The history of human civilisation can be told through metal smelting, from the Copper to the Bronze to the Iron Age, and onwards. And, since civilisations are communities and economies, it can also be told through the metals trade. And the history of trade is told, at least partly, through trade disputes.
The Minor Metals Trade Association is no stranger to these, and its membership is fortunate to include accredited inspection, analytical and assaying companies. It is also why the MMTA offers both long-form and short-form arbitration.
As MMTA director George Mingay, chair of the Arbitration and Mediation Committee explains: “In common with many trade associations the MMTA offers two tiers of formal arbitration rules. The first is the short form procedure which applies where an MMTA arbitration clause is used and the maximum value of the claim is USD $250,000 or less (exclusive of interest and costs) or such other amount as has been agreed in writing by the parties. The short form procedure sets out a narrower process with page limits on documentation and the matter will usually be decided without a hearing by a sole arbitrator. While short reasons for any Award will be given, the parties have contracted out of the right to appeal on points of law under s.69 of the Arbitration Act to the English Courts. The short form rules are designed to provide a swift, proportionate and final outcome for the parties.
The standard or long form procedure will cover disputes of a higher value and just some of the key differences are that they do not contain the same limitations on documentation, that the tribunal may consist of one or three arbitrators and an Award with reasons will be issued. Prior to the commencement of arbitration proceedings, the parties are strongly advised, but not obliged, to attempt to settle the dispute through a conciliation or mediation procedure offered by the MMTA.”

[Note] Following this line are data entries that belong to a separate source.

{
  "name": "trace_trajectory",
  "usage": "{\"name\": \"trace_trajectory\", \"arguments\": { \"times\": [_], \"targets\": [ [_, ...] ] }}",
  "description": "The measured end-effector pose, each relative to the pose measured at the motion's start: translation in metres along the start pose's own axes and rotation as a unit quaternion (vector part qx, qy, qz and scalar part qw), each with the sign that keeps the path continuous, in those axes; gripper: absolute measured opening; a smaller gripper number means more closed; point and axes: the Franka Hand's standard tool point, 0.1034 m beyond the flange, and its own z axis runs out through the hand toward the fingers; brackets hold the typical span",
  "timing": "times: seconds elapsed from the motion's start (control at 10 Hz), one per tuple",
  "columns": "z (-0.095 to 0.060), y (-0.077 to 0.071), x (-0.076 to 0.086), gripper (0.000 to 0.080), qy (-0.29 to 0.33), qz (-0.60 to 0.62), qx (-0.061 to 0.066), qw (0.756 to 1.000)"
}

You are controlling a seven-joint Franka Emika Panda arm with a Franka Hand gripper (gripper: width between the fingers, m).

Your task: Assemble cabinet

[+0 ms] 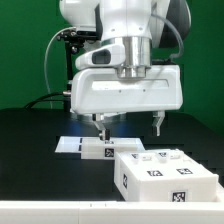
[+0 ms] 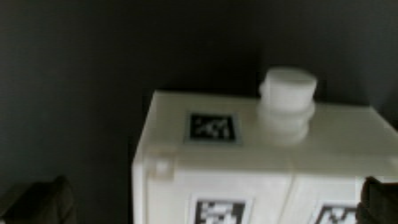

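Observation:
The cabinet (image 1: 166,176) is a large white box with several black-and-white marker tags, at the front of the exterior view's right. My gripper (image 1: 129,126) hangs above and behind it, jaws wide open and empty. In the wrist view the cabinet (image 2: 267,160) fills the space between the two dark fingertips (image 2: 36,200), which stand well apart from it on either side; the gripper (image 2: 206,205) holds nothing. A short white cylinder (image 2: 285,98) stands at the cabinet's edge.
The marker board (image 1: 72,145) lies flat on the black table (image 1: 30,150) at the exterior view's left. A small white part (image 1: 97,151) sits beside it, under one finger. A green backdrop stands behind the arm.

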Motion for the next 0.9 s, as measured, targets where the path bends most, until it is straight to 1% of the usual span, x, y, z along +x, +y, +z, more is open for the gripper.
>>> {"name": "trace_trajectory", "arguments": {
  "times": [0.1, 0.2, 0.3, 0.4, 0.5, 0.6, 0.7, 0.8, 0.9],
  "targets": [
    [0.002, 0.01, -0.005, 0.0797, 0.024, -0.001, -0.012, 1.0],
    [0.003, 0.014, -0.005, 0.0797, 0.044, 0.005, -0.019, 0.999],
    [0.006, 0.012, -0.008, 0.0797, 0.05, 0.005, -0.02, 0.999],
    [0.013, -0.004, -0.01, 0.0797, 0.028, 0.023, 0.001, 0.999],
    [0.016, -0.015, -0.008, 0.0797, 0.028, 0.023, 0.009, 0.999],
    [0.02, -0.019, -0.012, 0.0797, 0.015, 0.026, 0.018, 0.999],
    [0.022, -0.025, -0.012, 0.0797, 0.01, 0.03, 0.023, 0.999],
    [0.026, -0.032, -0.013, 0.0797, 0.013, 0.025, 0.024, 0.999],
    [0.031, -0.031, -0.019, 0.0797, 0.01, 0.028, 0.024, 0.999]
  ]
}}
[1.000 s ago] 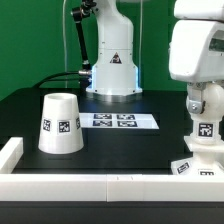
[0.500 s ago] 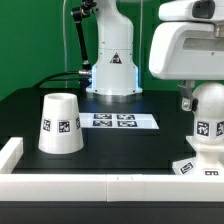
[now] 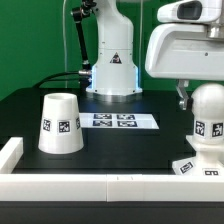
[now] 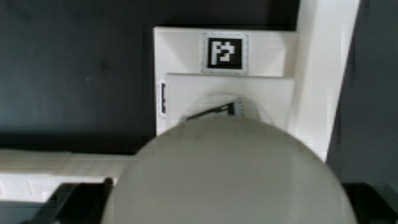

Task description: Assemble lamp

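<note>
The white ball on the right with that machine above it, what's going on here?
A robot arm is building a lamp from loose white plastic parts. Its pincer hangs open just above the white ball-shaped bulb, which stands upright on the flat square white base near the exterior view's right edge; it grips nothing. The white cone-shaped shade sits apart on the black table, toward the exterior view's left, not yet fitted.

Behind your workspace you have a plain green backdrop (image 3: 30, 40), evenly lit. Your black table (image 3: 20, 112) fills the lower part of the exterior view, with a white rail (image 3: 90, 186) along its near edge and at the exterior view's left. The marker board (image 3: 120, 121) lies flat near its middle.
</note>
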### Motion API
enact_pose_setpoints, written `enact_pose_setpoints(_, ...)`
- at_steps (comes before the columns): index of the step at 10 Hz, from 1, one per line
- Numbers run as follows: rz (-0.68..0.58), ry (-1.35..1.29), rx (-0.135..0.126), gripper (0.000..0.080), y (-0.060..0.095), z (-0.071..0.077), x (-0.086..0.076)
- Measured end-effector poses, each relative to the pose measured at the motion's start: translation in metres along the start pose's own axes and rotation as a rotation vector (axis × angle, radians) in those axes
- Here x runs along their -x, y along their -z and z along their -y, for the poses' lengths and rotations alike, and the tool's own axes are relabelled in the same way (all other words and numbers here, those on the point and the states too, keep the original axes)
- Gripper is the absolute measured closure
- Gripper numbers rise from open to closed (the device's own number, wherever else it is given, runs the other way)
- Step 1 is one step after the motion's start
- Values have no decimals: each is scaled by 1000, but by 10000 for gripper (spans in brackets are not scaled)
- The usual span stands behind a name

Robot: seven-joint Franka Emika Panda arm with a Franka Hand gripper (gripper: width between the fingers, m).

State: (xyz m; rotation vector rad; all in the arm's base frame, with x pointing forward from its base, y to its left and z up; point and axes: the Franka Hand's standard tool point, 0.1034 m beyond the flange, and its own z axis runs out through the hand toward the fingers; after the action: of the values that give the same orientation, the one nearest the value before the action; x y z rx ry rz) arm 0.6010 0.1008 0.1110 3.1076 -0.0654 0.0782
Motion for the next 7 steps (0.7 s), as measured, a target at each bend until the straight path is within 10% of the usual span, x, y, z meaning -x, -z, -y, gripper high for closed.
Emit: enact_pose_setpoints(7,7,-746,-100,220,0,2,2)
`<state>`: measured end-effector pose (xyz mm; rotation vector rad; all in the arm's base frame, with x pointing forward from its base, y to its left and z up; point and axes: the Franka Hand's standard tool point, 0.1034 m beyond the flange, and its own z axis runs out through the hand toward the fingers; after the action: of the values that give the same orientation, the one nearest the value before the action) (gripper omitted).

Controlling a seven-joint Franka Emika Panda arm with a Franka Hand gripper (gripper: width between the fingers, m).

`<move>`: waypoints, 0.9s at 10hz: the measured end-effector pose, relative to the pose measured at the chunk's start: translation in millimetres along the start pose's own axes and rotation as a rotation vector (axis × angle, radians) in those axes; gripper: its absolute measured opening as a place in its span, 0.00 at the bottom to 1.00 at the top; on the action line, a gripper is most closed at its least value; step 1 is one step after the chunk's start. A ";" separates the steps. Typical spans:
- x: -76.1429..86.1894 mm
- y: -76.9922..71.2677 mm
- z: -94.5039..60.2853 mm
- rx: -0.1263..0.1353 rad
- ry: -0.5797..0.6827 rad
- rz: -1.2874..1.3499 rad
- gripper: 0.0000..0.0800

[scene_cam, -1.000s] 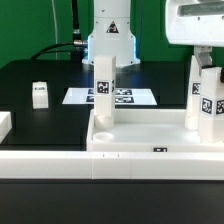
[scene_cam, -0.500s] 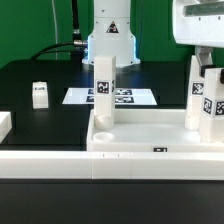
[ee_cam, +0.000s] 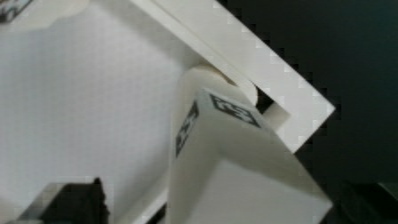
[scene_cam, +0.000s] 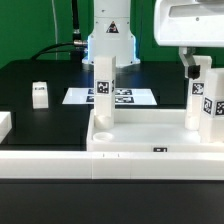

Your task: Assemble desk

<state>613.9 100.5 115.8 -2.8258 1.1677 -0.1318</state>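
Gripper (scene_cam: 197,66): jaws wide apart, holding nothing. In the wrist view one finger (ee_cam: 71,198) stands clear of the leg (scene_cam: 205,100). The leg is upright in the tabletop (scene_cam: 150,132) corner at the exterior view's right, its top at my fingers. I judge it light, rigid, smooth plastic, best taken by opposite flat faces near the top.

Black table (scene_cam: 30,75), exterior view. The marker board (scene_cam: 110,97) lies flat near the middle. A loose leg (scene_cam: 39,94) stands to the exterior view's left of the marker board, apart from it. The tabletop (scene_cam: 150,135) rests nearer the camera than the marker board. A long white rail (scene_cam: 50,165) lies nearer still. A white piece (scene_cam: 4,124), cut by the frame edge, lies well to the left of the marker board.
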 end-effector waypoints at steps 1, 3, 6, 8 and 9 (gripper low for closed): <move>-0.3 -0.3 0.1 -0.003 0.002 -0.083 0.81; -5.0 -2.4 2.8 -0.013 0.005 -0.251 0.81; -8.3 -2.6 5.6 -0.032 0.008 -0.500 0.81; -4.2 -0.5 4.7 -0.052 0.011 -0.715 0.81; -3.0 -1.5 3.7 -0.053 0.013 -0.753 0.81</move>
<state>613.2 103.8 112.1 -3.1459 0.0519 -0.1600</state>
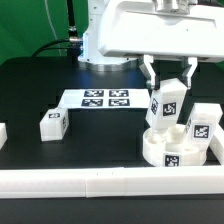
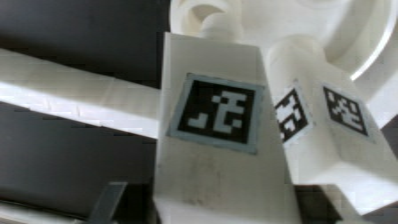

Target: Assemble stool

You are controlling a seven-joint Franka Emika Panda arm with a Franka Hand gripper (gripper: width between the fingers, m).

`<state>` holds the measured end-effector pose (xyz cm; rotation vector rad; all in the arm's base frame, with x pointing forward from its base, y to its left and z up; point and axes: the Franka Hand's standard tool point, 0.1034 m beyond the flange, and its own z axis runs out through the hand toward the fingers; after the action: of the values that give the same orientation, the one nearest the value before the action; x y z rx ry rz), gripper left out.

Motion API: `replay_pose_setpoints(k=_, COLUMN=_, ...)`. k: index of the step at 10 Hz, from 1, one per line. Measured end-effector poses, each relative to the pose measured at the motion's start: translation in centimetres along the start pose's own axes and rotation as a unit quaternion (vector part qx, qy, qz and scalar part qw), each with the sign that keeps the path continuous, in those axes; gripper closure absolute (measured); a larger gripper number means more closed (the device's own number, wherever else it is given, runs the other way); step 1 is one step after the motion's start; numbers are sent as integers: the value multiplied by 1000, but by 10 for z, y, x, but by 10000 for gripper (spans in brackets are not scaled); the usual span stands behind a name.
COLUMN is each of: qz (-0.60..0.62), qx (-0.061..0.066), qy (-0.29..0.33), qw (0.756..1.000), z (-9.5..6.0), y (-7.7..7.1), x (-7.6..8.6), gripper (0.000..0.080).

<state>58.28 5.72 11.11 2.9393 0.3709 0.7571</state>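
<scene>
The pincer (image 1: 169, 80) is clamped on a white leg (image 1: 166, 104) and holds it upright over the round seat (image 1: 158, 150). The seat lies on the table (image 1: 40, 80), near the front rail (image 1: 100, 182). A second leg (image 1: 201, 124) stands in the seat just beside. A loose leg (image 1: 52, 123) waits well apart, near the marker board (image 1: 104, 98). I think the step in hand is seating the held leg. Next it must line up with its socket and go down straight.

A robotics lab test rig: a black tabletop (image 1: 30, 85) fenced by white border rails (image 1: 100, 183), a marker board (image 1: 105, 99) of black-and-white square tags fixed on it, the same tags on a loose white block leg (image 1: 53, 123), a green backdrop (image 1: 35, 25) behind, and a white robot arm (image 1: 150, 30) overhead
</scene>
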Motion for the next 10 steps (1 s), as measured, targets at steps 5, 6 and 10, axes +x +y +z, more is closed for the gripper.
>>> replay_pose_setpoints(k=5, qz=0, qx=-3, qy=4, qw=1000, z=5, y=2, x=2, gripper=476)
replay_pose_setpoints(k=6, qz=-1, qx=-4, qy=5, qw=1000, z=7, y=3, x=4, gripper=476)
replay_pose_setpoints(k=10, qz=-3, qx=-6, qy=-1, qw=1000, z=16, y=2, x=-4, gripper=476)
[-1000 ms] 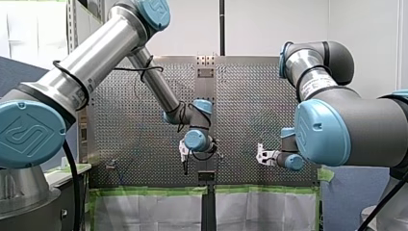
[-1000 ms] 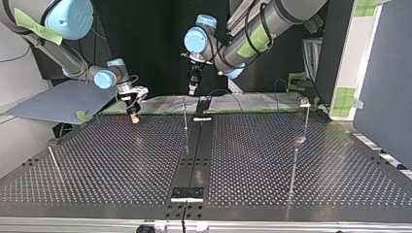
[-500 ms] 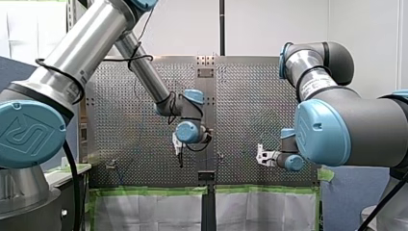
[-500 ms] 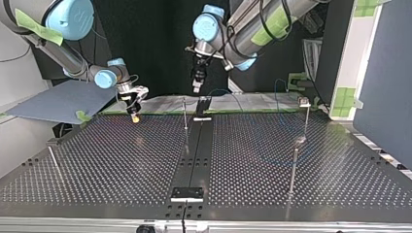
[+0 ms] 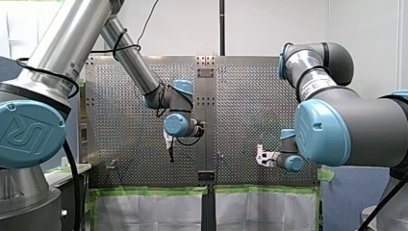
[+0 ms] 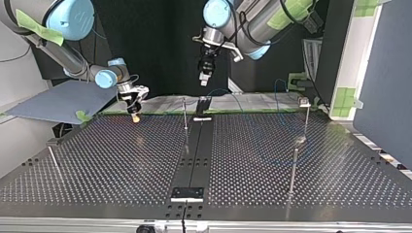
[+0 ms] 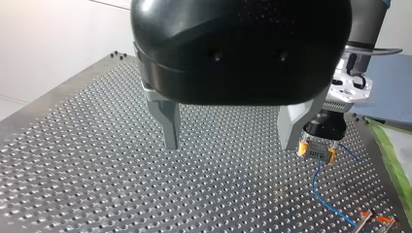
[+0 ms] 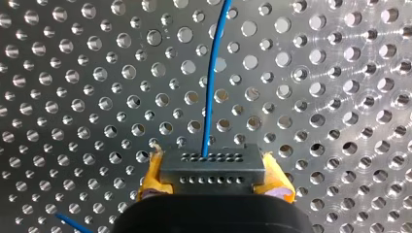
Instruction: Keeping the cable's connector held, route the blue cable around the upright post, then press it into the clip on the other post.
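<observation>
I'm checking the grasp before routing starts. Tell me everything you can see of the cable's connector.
The connector is a small grey rectangular block, metallic-looking, with two rows of tiny holes across it. My right gripper clamps its two short ends between yellow pads, square to the fingers. The blue cable leaves a hole near the middle of the row farther from the gripper and runs off over the perforated table.
</observation>
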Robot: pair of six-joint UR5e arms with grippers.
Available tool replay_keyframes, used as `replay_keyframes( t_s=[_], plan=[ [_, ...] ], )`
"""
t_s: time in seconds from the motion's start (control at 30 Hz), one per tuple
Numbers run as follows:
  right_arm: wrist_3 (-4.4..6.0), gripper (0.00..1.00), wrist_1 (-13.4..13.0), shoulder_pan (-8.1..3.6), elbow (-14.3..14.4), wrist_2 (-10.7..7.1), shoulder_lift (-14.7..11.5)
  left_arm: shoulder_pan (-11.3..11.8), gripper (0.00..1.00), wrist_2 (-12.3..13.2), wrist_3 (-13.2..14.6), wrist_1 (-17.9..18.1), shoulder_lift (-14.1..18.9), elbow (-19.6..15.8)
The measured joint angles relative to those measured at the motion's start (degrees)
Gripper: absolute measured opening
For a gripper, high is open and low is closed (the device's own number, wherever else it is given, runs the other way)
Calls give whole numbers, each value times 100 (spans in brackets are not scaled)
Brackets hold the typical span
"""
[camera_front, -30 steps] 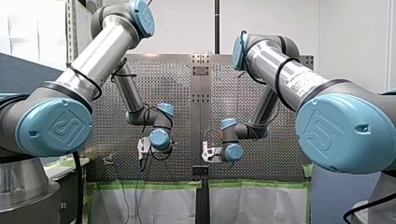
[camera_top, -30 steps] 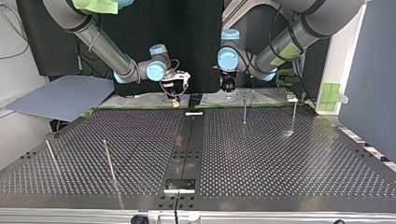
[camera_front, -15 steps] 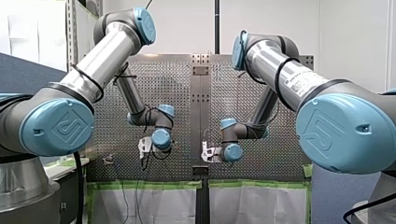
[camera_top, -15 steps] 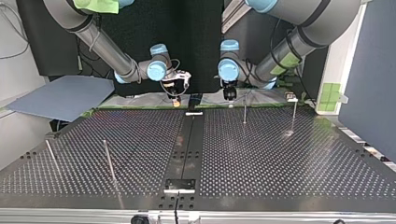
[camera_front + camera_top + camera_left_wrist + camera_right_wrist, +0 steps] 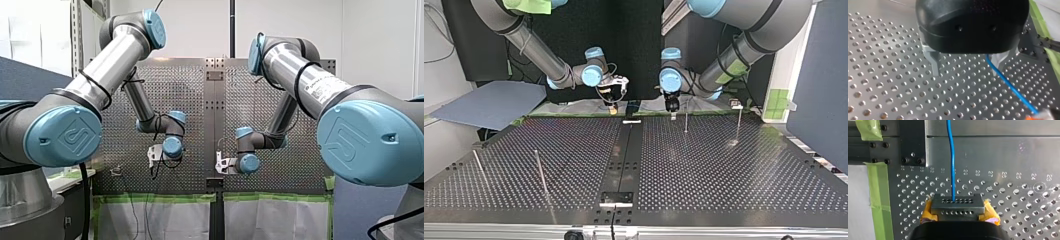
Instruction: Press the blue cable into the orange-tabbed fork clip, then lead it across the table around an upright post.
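at top view's left, right gripper (image 5: pixel 612 107) clamped shut on blue cable (image 5: pixel 951 157); contact point itself hidden. nearer the middle, left gripper (image 5: pixel 968 68) spread wide, holding nothing; cable alongside one finger (image 5: pixel 1001 61), reaching orange-tabbed clip (image 5: pixel 1041 115), mostly cut off. upright post (image 5: pixel 685 120) just to its right.

My left arm (image 5: pixel 729 60) lowered its wrist. Its fingers (image 5: pixel 672 114) sank until the counter (image 5: pixel 724 165) lay just under their tips, no longer well below them, and they edged toward the upright post (image 5: pixel 685 120) beside them. In the front view, its elbow dipped slightly.
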Motion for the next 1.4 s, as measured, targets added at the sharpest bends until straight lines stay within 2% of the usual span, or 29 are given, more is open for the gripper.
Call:
replay_keyframes(
  t_s=[0.27,0.8,0.83,0.87,0.9,0.93,0.97,1.0,1.03,1.4],
  plan=[
    [0,0,-1,10,1,-3,1,50,100,53,54,-64,-288,152],
    [0,0,0,18,1,-3,1,74,100,-145,193,-21,-312,234],
    [-1,0,0,18,1,-1,2,74,93,-137,194,-24,-312,234],
    [0,0,0,18,1,0,3,72,67,-134,195,-32,-312,235],
    [0,0,0,18,1,2,2,68,67,-142,196,-37,-312,235],
    [0,0,0,18,2,2,2,63,40,-162,199,-44,-312,235],
    [0,0,0,18,2,3,3,57,24,-205,203,-51,-312,235],
    [-1,0,0,19,1,4,4,52,24,-239,209,-55,-312,235],
    [0,0,-1,18,2,4,5,46,2,-264,221,-56,-312,235],
    [6,0,0,17,1,5,8,6,2,-176,488,-6,-312,236]
  ],
)
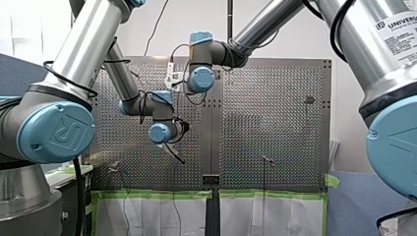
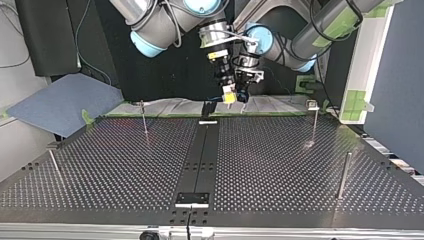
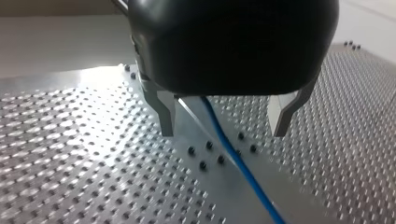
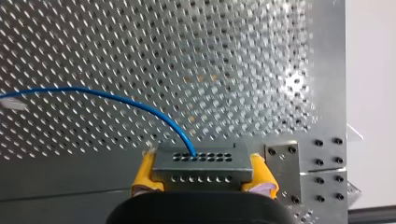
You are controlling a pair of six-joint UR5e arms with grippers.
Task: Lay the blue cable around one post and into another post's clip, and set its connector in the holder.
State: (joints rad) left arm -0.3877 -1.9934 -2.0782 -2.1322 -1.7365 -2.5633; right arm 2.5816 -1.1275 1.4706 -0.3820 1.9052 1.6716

Contrary to its name, long-form arbitration need not need take millennia to settle. But sometimes you wonder…
Rifling through old files, the MMTA’s North American director Noah Lehrmann came across a photograph he had taken of some ancient clay tablets. These tablets, on display at the British Museum1 , had been excavated from the city of Ur, the hub of trade in Mesopotamia, located in what is now Iraq. The tablets transpired to be a cuneiform letter from the Babylonian era, complaining that a supplier had failed to deliver the proper grade of metal on a contract from 1750 BC.
We can only hope that some 4,000 years later, the arbitration on this case has been completed.
A look into the British Museum’s record took us on a journey to the source. We owe the following original translation of the very extensive complaint (lest we say a rant) to Leo Oppenheim and his book, Letters from Mesopotamia 2.
The letter is from a gentleman called Nanni to a trader by the name of El-Nāșir. A big 18th century BC copper player in Ur,
El-Nāșir was a member of a merchants’ guild based in Dalmun (a.k.a. Telmun), in what is now Bahrain. Its members were called Alik Tilmun (literally “he who goes to Telmun”). But while El-Nāșir conducted his export and import business from his offshore office on Bahrain Island in the Gulf, letters of complaint piled up at his home on the mainland, in Ur.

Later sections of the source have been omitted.